Material provided:
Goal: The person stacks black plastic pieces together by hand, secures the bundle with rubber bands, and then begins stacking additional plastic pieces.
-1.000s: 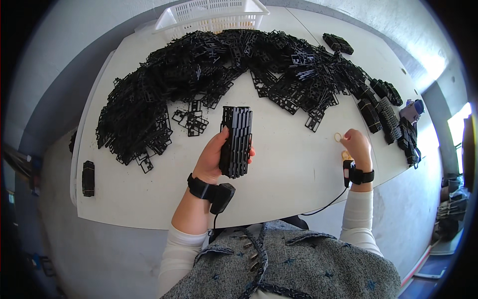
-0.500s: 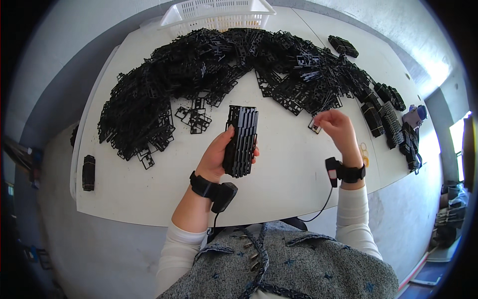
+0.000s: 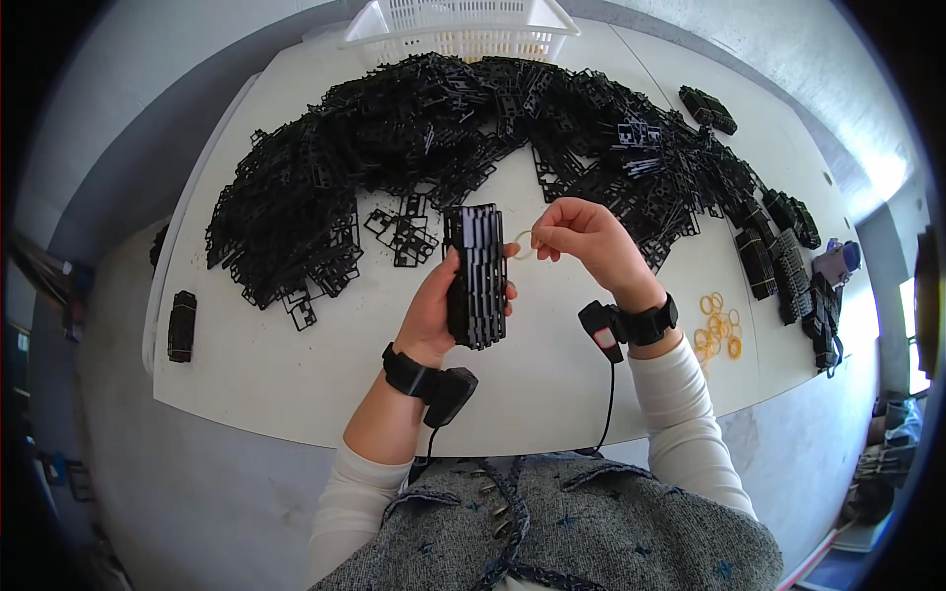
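My left hand is wrapped round a stack of thin black plastic frames, held upright over the table. To its right, my right hand pinches a yellowish rubber band between thumb and fingers. The band's left side reaches the tip of a left-hand finger beside the stack. Whether the band is hooked on that finger I cannot tell.
A large heap of loose black frames curves across the white table. More rubber bands lie at the right. Bundled stacks lie at both sides, with a purple-grey roll far right. A white basket stands behind.
My right hand has moved left toward the stack, and the rubber band now shows in its fingers. The loose bands at the right have come into sight. The left hand keeps its hold.
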The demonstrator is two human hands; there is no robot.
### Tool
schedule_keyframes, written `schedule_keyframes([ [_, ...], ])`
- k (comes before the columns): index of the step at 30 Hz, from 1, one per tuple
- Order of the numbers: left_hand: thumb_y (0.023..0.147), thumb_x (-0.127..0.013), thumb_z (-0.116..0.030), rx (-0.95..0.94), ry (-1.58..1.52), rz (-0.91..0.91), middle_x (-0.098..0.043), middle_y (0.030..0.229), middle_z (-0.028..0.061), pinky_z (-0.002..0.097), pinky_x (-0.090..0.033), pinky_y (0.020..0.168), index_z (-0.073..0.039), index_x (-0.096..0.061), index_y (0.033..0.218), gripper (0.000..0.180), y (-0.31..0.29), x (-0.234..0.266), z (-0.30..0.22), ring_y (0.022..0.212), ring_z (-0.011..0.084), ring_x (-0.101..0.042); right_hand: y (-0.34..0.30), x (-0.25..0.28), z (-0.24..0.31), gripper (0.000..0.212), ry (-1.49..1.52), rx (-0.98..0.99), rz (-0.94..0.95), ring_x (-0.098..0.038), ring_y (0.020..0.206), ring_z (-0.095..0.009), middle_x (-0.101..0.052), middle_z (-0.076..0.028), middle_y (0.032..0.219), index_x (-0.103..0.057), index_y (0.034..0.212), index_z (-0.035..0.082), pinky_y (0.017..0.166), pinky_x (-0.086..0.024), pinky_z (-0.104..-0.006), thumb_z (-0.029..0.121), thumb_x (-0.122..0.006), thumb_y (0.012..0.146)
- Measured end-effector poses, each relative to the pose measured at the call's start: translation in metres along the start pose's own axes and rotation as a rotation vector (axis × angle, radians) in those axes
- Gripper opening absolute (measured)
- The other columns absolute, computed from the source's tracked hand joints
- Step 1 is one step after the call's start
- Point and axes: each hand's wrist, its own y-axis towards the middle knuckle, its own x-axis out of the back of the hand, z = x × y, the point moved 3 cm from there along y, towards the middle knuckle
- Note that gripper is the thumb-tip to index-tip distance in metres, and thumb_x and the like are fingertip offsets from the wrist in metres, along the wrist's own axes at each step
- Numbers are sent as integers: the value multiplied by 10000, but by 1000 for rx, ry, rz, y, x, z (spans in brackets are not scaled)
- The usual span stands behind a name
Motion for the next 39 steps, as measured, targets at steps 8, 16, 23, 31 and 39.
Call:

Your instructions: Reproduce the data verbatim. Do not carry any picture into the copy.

Answer space:
Goal: The person stacks black plastic pieces together by hand, secures the bundle with rubber bands, and then begins stacking additional plastic pieces.
-1.000s: 
-0.500s: 
+0.000s: 
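My left hand is wrapped round a stack of thin black plastic frames, held upright over the table. To its right, my right hand pinches a yellowish rubber band between thumb and fingers. The band's left side reaches the tip of a left-hand finger beside the stack. Whether the band is hooked on that finger I cannot tell.
A large heap of loose black frames curves across the white table. More rubber bands lie at the right. Bundled stacks lie at both sides, with a purple-grey roll far right. A white basket stands behind.
My right hand has moved left toward the stack, and the rubber band now shows in its fingers. The loose bands at the right have come into sight. The left hand keeps its hold.
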The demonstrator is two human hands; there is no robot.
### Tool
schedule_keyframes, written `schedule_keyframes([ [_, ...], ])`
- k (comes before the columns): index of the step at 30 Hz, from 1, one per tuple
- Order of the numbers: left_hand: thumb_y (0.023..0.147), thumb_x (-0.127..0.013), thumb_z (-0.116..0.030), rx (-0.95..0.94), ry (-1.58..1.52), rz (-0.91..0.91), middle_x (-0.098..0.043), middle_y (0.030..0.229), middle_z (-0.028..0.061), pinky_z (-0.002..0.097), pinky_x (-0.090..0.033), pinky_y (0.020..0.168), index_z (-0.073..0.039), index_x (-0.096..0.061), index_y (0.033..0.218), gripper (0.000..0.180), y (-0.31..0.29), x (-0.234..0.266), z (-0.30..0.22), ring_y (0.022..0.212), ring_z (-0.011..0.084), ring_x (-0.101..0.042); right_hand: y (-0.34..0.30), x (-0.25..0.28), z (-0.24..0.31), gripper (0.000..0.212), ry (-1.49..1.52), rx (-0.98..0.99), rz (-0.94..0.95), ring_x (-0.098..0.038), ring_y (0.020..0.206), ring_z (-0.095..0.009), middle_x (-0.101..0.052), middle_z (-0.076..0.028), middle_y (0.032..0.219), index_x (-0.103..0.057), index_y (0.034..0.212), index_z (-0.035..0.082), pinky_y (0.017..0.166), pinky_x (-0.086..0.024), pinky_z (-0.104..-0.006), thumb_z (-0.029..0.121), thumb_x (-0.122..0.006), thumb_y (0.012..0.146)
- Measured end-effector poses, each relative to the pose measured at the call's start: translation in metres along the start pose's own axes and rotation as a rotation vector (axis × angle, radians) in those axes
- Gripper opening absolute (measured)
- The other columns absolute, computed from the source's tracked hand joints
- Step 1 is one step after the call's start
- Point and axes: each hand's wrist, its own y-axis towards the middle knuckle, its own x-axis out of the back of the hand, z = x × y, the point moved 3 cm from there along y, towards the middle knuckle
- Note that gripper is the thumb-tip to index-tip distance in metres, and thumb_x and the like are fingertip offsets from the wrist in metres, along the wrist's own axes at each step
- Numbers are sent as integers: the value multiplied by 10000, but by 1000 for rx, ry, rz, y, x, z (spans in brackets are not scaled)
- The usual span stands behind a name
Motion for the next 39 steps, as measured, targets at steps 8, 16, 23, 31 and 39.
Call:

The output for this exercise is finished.